Odyssey House is one of the ATCA’s 43 members, and provides two therapeutic communities. They can accommodate 100 people across their facilities. Members of the ATCA provide 53 TC programs in Australia, working with adults, young people and families. Six of the TCs accept parents with children, three are in custodial settings and three are youth-specific (from 14 years of age). ATCA members provide residential services for more than 9,000 people annually, as well as over 20,000 people in outpatient support programs. Recent research showed 63% of clients in treatment had a primary substance dependency on Ice, although this number increases to more than 80% for youth-specific programs.
“The picture provided by Odyssey House in Victoria is mirrored across Australia. Our larger agencies such as Odyssey in New South Wales, the WHOS programs in New South Wales and Queensland, the Salvation Army Recovery Centres across the east coast, Cyrenian House in Perth, along with all our smaller agencies are experiencing a huge increase in demand, and without funding to increase bed numbers, people will be unable to get the help they need. This pushes people in two directions – either to look for help in the private sector or overseas, or to continue to use the drugs that are destroying their lives and the communities around them.”
Often those who are unable to secure a place in government or non-government residential service and do not have private health insurance, are forced to self-fund their own treatment.

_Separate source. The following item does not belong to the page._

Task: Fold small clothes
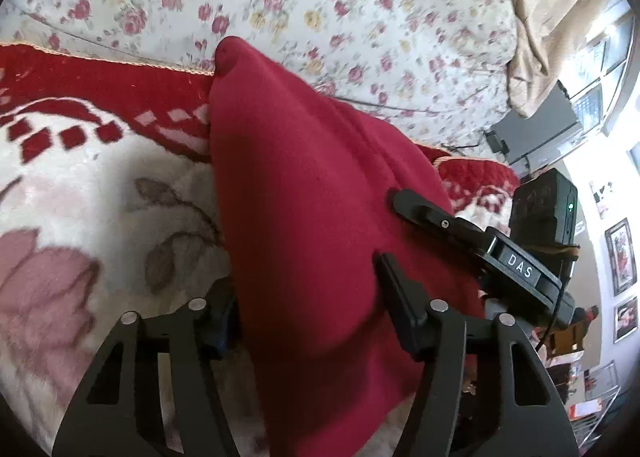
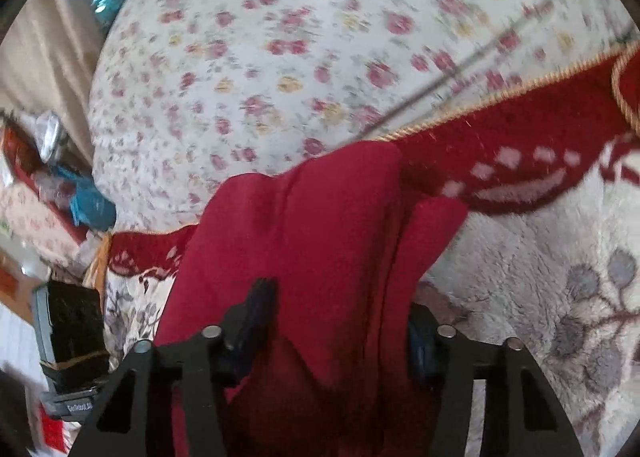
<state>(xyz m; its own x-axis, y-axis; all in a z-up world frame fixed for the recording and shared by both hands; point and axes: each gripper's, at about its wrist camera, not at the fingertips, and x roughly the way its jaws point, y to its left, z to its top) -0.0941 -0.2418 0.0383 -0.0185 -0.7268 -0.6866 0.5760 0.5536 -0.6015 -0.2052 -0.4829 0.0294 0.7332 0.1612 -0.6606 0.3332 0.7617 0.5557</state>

More often than not this places a huge burden on working families to come up with considerable funds – sometimes $20,000 – $30,000 to secure a safe treatment place for their loved one. More must be done to assist not only the users but to relieve the financial burden on families poorly equipped to cope with this financial burden.
The ATCA is concerned that the Ice Taskforce will also step back from a commitment to residential services and emphasizes the need to provide funds to help those most in need. This does not negate the need for education and early intervention and short-term interventions, but more fully supports a comprehensive approach to the drug problem.
“There has been a huge emphasis on the violence and aggressive behaviours which we often see associated with this drug. Our member services in New Zealand have been working with methamphetamine users for a long time, and the coordinated approach we have seen there between health and justice is one from which we can learn”.
A key message here, is the need to build infrastructure, increase bed numbers in residential services as well as other community-based responses, so that they can take referrals from and work together with the justice system to provide a managed and synchronized response.